## [Activity]
Copy nothing but the lines below, from the one with "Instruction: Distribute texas" through the one with "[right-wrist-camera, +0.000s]", exactly as written; no pictures should appear.

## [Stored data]

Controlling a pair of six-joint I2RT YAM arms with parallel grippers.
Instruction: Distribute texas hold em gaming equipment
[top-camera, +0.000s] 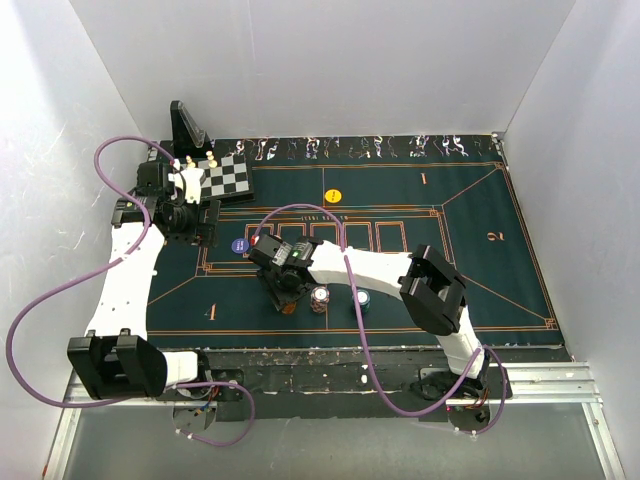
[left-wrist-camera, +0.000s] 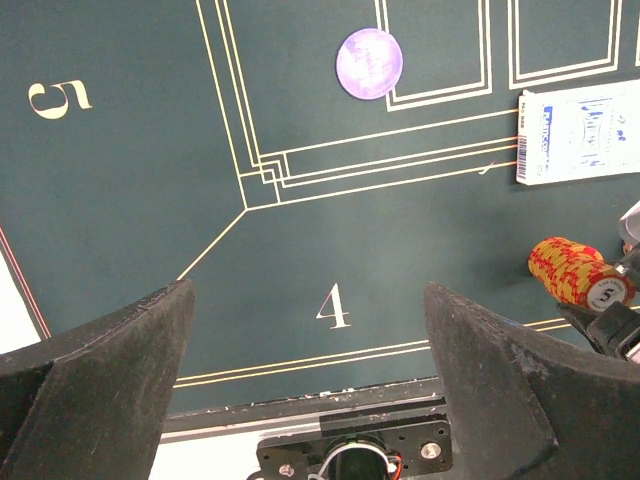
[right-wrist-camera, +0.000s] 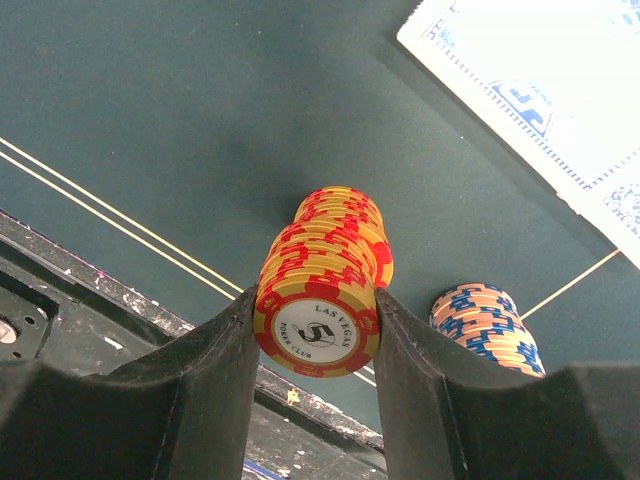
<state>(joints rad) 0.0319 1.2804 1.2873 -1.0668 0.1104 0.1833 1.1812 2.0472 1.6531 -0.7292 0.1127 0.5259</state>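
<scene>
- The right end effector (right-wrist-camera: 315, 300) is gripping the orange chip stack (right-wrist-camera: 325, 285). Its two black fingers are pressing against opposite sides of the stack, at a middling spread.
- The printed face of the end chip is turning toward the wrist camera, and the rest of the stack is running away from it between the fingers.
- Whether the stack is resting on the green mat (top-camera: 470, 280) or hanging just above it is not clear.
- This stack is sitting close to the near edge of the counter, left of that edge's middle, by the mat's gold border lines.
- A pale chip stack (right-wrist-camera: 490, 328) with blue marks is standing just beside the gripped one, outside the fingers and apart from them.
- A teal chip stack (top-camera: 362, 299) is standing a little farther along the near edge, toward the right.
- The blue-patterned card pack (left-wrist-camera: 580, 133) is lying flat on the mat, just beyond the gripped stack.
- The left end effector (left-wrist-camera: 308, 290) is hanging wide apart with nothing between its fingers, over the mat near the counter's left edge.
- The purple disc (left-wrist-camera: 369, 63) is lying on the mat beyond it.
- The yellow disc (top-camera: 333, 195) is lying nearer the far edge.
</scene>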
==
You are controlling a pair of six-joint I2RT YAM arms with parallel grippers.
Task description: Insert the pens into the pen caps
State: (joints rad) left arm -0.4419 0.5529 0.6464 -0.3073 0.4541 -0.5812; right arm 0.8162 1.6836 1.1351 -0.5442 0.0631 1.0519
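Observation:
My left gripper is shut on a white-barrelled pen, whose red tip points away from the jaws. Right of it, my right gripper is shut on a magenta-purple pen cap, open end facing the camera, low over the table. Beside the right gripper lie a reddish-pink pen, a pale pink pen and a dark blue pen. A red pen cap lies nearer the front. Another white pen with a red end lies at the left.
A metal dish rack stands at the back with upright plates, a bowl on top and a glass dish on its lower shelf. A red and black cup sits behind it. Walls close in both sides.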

## [Response]
Instruction: Distribute texas hold em gaming equipment
[top-camera, +0.000s] 
[left-wrist-camera, +0.000s] 
[right-wrist-camera, +0.000s] 

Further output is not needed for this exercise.